Many Americans are shocked - just as they were shocked when Microsoft and Yahoo agreed to similar restrictions.
On another day, you could count on me to be shocked and dismayed. I'm not. That's because I've just read 'Billions.' And I now understand something that liberty-loving Americans don't: Individual freedom is just not that important to most of the 1.3 billion Chinese people. They are still living according to the codes of Confucius, who died 2500 years ago. And while they may not hold to Confucian beliefs for another 2500 years, they are not abandoning them any time soon.
But isn't China the fourth largest economy in the world? Isn't China an enormous shopping and manufacturing mall, home of the labels in your shirt and the parts in your hard drive? Isn't the Chinese middle class growing as if it's on steroids? Isn't China, in short, very much like America when we were in a great growth spurt?
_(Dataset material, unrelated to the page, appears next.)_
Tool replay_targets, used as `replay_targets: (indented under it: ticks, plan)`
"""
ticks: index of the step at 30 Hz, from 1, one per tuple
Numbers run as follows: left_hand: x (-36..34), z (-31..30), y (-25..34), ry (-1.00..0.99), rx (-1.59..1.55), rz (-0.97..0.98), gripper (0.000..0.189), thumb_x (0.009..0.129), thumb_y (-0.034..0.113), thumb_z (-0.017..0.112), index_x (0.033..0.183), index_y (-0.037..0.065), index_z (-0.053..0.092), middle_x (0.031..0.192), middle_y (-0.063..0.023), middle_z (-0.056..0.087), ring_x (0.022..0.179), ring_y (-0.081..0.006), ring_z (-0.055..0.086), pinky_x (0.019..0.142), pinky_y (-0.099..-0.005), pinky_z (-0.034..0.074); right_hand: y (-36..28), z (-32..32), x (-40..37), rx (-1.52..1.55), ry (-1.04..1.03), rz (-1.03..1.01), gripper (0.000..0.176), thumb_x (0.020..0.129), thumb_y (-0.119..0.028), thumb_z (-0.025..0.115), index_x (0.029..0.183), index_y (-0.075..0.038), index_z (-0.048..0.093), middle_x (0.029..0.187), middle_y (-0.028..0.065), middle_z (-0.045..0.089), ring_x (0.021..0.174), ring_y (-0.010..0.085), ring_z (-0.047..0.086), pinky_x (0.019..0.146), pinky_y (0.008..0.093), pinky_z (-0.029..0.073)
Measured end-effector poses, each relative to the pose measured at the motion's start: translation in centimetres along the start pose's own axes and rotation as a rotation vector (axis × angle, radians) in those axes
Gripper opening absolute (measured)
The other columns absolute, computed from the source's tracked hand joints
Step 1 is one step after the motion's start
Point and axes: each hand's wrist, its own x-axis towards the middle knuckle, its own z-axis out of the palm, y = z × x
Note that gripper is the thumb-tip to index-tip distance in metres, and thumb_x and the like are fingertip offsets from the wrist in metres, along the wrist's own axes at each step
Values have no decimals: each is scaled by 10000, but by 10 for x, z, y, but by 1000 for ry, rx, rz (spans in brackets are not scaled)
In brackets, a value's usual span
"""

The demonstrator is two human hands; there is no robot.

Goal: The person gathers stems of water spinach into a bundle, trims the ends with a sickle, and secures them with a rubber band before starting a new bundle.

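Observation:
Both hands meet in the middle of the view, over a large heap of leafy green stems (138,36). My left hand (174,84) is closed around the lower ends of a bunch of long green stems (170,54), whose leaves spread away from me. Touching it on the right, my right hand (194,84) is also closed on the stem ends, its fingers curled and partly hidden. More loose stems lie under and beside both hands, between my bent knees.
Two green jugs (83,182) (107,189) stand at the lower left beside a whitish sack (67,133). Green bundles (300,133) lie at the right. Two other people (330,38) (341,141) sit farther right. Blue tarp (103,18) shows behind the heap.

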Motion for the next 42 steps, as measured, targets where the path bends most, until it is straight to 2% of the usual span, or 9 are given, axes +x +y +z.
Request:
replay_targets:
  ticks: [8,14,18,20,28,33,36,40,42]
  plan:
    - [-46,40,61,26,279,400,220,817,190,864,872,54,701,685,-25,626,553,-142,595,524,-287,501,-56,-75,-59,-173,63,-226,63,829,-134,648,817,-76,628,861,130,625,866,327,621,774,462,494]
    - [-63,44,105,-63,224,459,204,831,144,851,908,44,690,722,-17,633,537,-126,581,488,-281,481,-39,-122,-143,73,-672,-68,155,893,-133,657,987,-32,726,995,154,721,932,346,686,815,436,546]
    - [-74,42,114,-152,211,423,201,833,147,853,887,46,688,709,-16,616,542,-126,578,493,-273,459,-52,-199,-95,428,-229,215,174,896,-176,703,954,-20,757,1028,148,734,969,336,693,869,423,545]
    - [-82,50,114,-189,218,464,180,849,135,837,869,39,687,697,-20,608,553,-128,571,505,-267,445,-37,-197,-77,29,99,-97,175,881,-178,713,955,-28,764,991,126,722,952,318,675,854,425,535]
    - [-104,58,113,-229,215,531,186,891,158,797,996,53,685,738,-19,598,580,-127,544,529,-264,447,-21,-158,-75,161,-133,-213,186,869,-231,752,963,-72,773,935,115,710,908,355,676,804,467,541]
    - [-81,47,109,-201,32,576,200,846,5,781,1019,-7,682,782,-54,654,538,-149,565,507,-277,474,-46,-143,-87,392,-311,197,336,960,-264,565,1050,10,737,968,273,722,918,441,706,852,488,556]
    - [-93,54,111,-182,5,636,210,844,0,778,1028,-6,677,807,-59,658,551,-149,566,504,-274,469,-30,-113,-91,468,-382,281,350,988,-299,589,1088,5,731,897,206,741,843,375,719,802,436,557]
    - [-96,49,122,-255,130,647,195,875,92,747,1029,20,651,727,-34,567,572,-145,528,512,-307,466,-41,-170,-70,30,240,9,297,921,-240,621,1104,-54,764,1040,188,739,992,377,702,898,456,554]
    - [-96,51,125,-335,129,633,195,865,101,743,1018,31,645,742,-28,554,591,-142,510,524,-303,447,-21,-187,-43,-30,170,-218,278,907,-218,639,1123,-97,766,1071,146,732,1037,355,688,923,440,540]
Yes to all but the last question. And that's where the China story gets really interesting. The Chinese may be anxious to bankroll the America dollar, they may be thrilled to do business with us, but they are not like us in very fundamental ways.
Tom Doctoroff, head of an American advertising agency's China division, studies the Chinese market to see how products are sold and how they might be sold better. Those who think advertising is just a matter of inventing clever phrases and making eye-catching commercials have a big surprise in store for them - the key to success is insight. Deep sociological insight.
Another Amazon reviewer has described this as 'a deceptively insightful book.' Just so. It's not what you'd expect from an advertising exec. Or, for that matter, from a sociologist. Instead, it's the work of a world-class cultural reporter, who assembles a thousand interesting facts and then fits them into a conclusion that's the furthest thing from a slogan or easy truism. In the process, he delivers --- almost as an afterthought --- the best look at Chinese life I've seen in years.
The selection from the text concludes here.